What this Certification is for?
This certification is useful for many reasons, including:
- Demonstrating your GC capabilities to solve real problems concerning massive data processing
- Reinforcing your knowledge of certain aspects behind each technology
- Understanding the path that the industry will follow in the coming years and how to focus your career
- Increasing your recognition in the industry as you search for new job opportunities due to the high demand for professionals in this field and the value of being certified for the market
For this certification, you only need to take the Professional Data Engineer exam. This exam assesses your ability to design data products, put them into production, and monitor and protect them to ensure scalable performance for high-performance solutions. In addition, it also measures your ability to design machine learning models using the range of options available in GC, including the use of pre-existing models (such as Vision or Speech API).
Your preparation for the exam should look like this:
- Analyze and study the contents of the Pluralsight and GC courses.
- After studying one of the technologies, practice with your own GC account by creating and deleting resources and connecting them with other GC services, so that you discover the steps and the configurations that you will have to do. Practice on this exam is essential, as many questions are understood only through experience.
- If you can, you should take a practice exam. GC offers one here.
- Implement a complete data solution in your GC account, working with both real-time and batch data.
You can take this certification exam directly without taking any any others, but do not take the exam if you have never had the opportunity to work with GC. You should also study quite a few topics that you may never have had to develop, but that are still part of the technologies and standards.
Because this certification focuses very heavily on technical details, you should have at least five years of work experience with data solutions (ETL, machine learning, etc.), and two to three years of experience implementing projects with the GC technologies that you’ll be tested on in this exam.
The skills that will be measured during the exam may vary, but can consist of:
- Understanding business requirements for implementing solutions
- Collecting data in batch, real time, and near-real time processes
- Online and batch predictions in machine learning
- Data processing, both at the file and database levels (SQL and NoSQL)
- Creating conversational experiences for users with machine learning
- Information analysis and visualization
- Implementing pre-built machine learning models and custom models
- Applying security, encryption, and management to each part of processes
- Notions of infrastructure, especially in a hybrid environment
- Monitoring every process and data movement
In other words, you must understand and be able to practice throughout the life cycle of a data project.

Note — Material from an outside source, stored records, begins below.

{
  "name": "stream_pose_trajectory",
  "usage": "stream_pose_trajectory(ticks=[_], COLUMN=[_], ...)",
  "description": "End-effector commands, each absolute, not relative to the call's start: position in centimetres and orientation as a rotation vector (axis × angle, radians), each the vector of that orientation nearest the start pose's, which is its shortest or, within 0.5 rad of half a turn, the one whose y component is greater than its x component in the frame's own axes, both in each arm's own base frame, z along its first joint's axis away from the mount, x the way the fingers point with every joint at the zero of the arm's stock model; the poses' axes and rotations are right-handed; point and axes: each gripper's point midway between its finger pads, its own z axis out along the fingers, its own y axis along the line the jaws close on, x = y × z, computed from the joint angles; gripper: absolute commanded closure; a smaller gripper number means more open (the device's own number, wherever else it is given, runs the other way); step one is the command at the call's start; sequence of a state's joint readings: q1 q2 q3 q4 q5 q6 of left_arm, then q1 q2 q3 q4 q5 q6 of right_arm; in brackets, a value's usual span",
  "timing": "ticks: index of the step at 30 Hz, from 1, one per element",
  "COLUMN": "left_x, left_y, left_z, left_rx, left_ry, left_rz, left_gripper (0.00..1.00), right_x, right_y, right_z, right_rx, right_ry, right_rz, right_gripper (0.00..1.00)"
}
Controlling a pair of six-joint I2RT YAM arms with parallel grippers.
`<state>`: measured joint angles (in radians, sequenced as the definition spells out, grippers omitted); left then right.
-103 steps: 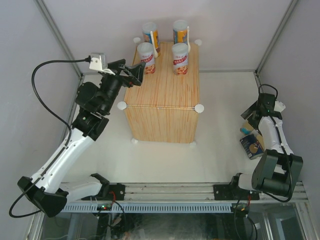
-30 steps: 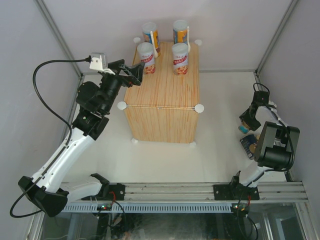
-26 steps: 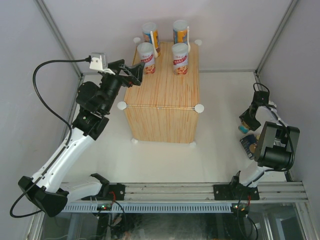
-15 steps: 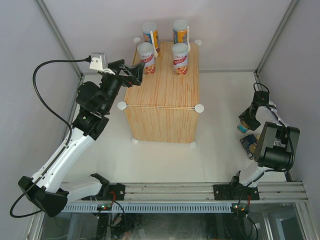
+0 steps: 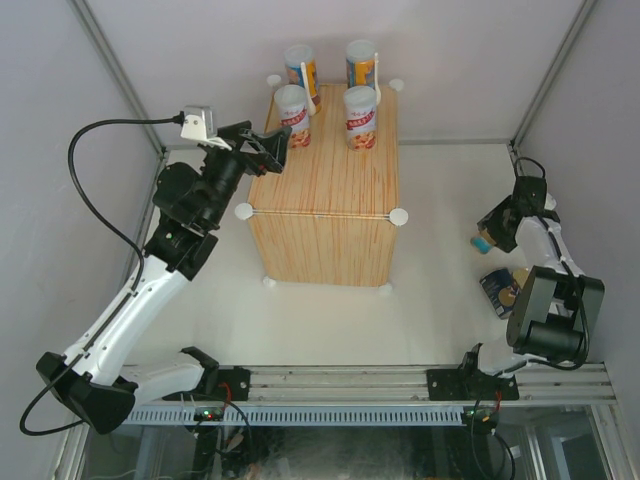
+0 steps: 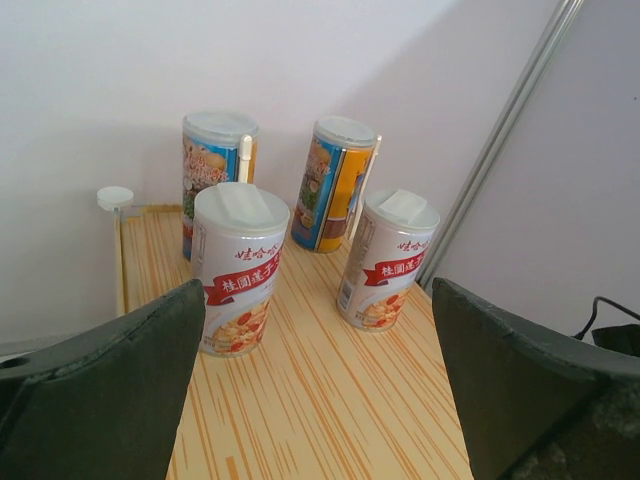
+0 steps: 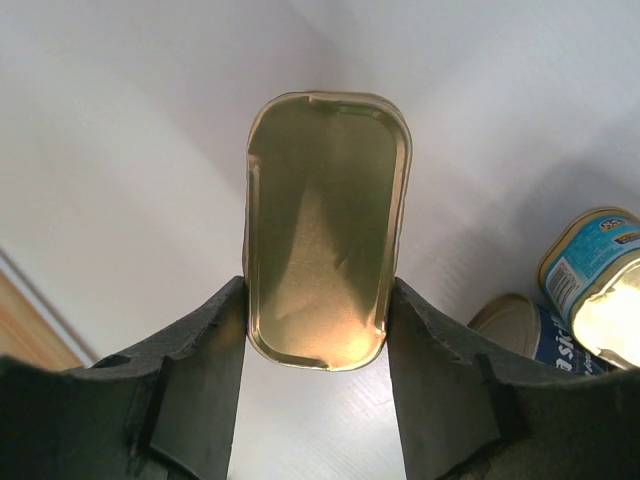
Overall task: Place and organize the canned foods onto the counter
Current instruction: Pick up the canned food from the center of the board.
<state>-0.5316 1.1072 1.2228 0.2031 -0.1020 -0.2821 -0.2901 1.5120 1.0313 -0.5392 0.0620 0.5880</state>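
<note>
The left gripper [image 5: 268,150] hangs over the left edge of the counter [image 5: 325,200], its fingers spread wide with nothing between them. Just beyond it stand four of the canned foods, all upright at the counter's far end: two short white-red cans [image 6: 238,265] [image 6: 388,258] in front, and two tall blue-orange cylinders [image 6: 215,165] [image 6: 335,180] behind them, each with a white spoon clipped to its side. The four form a neat square, none touching another. A white knob [image 6: 115,197] marks the far left corner.

On the right side of the table [image 5: 440,200], well apart from the counter, the right gripper [image 7: 318,300] is clamped on a flat gold tin [image 7: 322,220] — the fingers [image 7: 190,380] press its two long sides, and its plain gold face is turned toward the wrist camera. Whether it is clear of the table I cannot tell.

Near that arm lie two more containers close together (both partly cut off in the wrist view): a second flat tin [image 7: 595,285], gold with a blue label, and a dark can [image 7: 520,325] just beside it.
</note>
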Motion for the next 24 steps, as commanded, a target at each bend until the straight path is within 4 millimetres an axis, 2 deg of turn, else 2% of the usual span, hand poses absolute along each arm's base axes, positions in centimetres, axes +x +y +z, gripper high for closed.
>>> stream_pose_trajectory(ticks=[1, 8, 15, 24], left_x=[33.0, 32.6, 32.0, 31.0], left_y=[-19.1, -19.6, -19.9, -20.4], left_z=[49.5, 50.4, 50.5, 51.0], left_rx=[0.063, 0.066, 0.078, 0.093], left_ry=[1.247, 1.248, 1.254, 1.251], left_rz=[-0.68, -0.733, -0.755, -0.777], left_gripper=[0.02, 0.02, 0.02, 0.03], right_x=[36.1, 36.4, 36.7, 36.0], right_y=[-8.0, -6.4, -4.0, -1.3], right_z=[13.0, 16.1, 20.2, 25.3], right_rx=[1.048, 1.018, 0.95, 0.858], right_ry=[2.196, 2.12, 2.04, 1.957], right_rz=[0.132, 0.239, 0.342, 0.431], right_gripper=[1.0, 1.0, 1.0, 1.0])
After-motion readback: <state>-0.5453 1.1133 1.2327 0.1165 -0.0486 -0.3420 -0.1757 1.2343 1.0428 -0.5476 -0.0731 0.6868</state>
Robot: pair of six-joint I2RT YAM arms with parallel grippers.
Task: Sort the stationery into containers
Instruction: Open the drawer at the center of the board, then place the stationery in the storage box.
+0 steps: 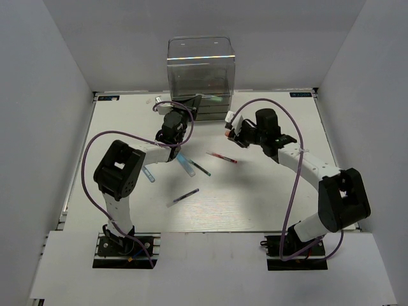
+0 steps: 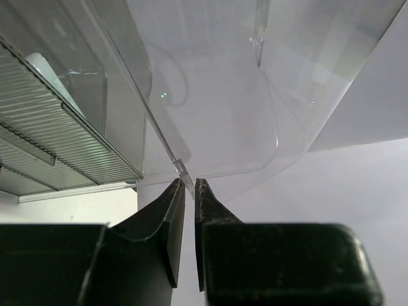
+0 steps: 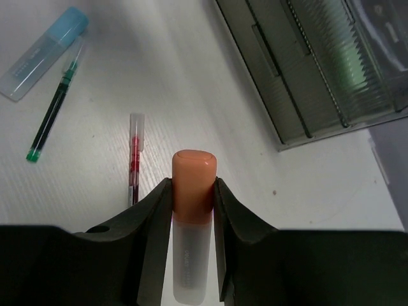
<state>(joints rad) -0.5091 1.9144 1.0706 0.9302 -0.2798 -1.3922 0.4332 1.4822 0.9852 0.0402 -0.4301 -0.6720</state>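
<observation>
Jaws, left: left gripper (image 2: 189, 184) closed to a narrow slit on a thin clear edge of the drawer box (image 1: 201, 64), at the box's lower front left.
Jaws, right: right gripper (image 3: 192, 186) clamped on the orange-capped marker (image 3: 192, 177), one jaw on each side just under the cap's tip; the pale barrel runs back between them.
Right arm position: raised over the tabletop (image 1: 255, 204), in front of the box's right corner.
Drawer box: tall, clear, rounded top; stands at the middle of the far edge, with ribbed grey drawers at its base.
Blue-capped marker (image 1: 186, 164): lying left of the tabletop's centre.
Green pen (image 1: 199, 167): just beside that marker, on its right.
Red pen (image 1: 222, 157): lying flat near the centre, clear cap on.
Second blue-capped marker (image 1: 148, 173): further left, beside the left arm.
Dark pen (image 1: 185, 196): nearer the near edge, apart from the others.
</observation>
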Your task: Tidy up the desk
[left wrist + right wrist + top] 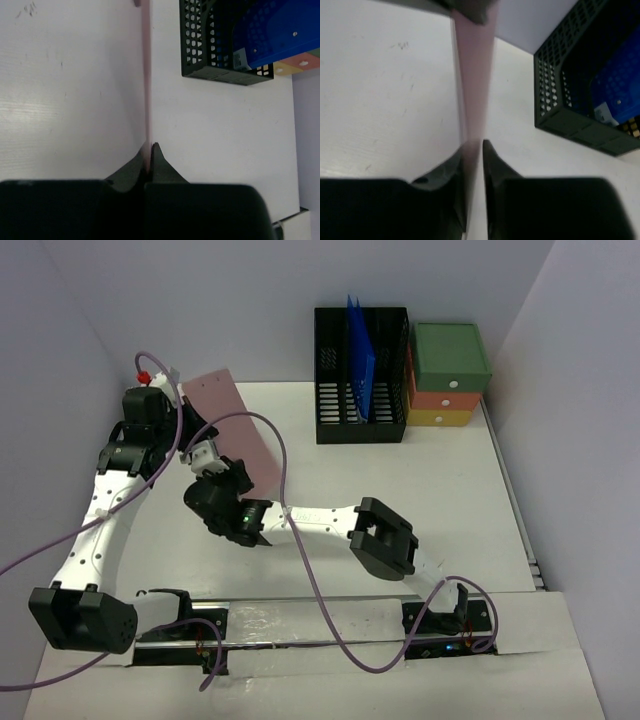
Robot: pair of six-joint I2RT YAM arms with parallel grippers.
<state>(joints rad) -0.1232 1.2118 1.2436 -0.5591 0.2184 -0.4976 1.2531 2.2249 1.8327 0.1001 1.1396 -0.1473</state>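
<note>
While left claw (150, 148) clamps pink folder (232, 430) edge, right claw (473, 149) grips it; rack (335, 390) well apart.

Left arm (100, 510): raised from its base at the near left edge, with the forearm sloped up and away and the wrist bent at the top.

Left pincer (150, 150): jaws seen pressed together on the edge of a thin pink flat sheet (235, 430), with no gap visible.

Right arm (320, 518): folded at the elbow near its base, with the white forearm laid out leftward across the front of the left arm and the wrist turned upward.

Right pincer (474, 150): jaws set narrowly on either side of the sheet's lower edge. The sheet is seen against the left finger. Whether both pads press on it cannot be told.
</note>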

The technologies that you must understand and use to successfully complete the exam are:
- Cloud Dataproc
- Apache Beam
- Apache Spark
- Hadoop (and its ecosystem)
- Cloud Pub/Sub
- Data Transfer Service
- Transfer Appliance
- Cloud Networking
- Cloud Bigtable
- Cloud Spanner
- Cloud SQL
- Cloud Storage
- Cloud Datastore
- Cloud Memorystore
- Cloud Dataprep
- ML APIs (such as Vision, Speech)
- AutoML Vision
- Auto ML text
- Other ML technologies, such as Cloud Machine Learning Engine, BigQuery ML, Kubeflow, Spark ML.
- Cloud IAM
- Data Loss Prevention API
- Key management and encryption
As you can see, there are many technologies you’ll need to understand, so it could also be considered a prerequisite to have experience with these technologies and how they connect with each other.
GC has a platform called Qwiklabs that allows you to practice in a guided way, which can help you get to know the technologies in a practical way, but it is not a substitute for true practical experience. You can find these exercises here.
Compensation and Employment Outlook
The benefits of obtaining this certification include:
Being able to participate in projects of high technical complexity related to issues of massive data processing
Recognition from the industry and your colleagues
- Direct benefits from GC, such as being registered in the Google certificates directory where anyone can find you, badges to share with the community, and other recognitions and discounts
- Qualification for better jobs—the certification is valid anywhere in the world
According to Paysa, the annual salary of someone with the GC Professional Data Engineer certificate on average reaches US$ 152,428, or more if you have additional experience and certifications.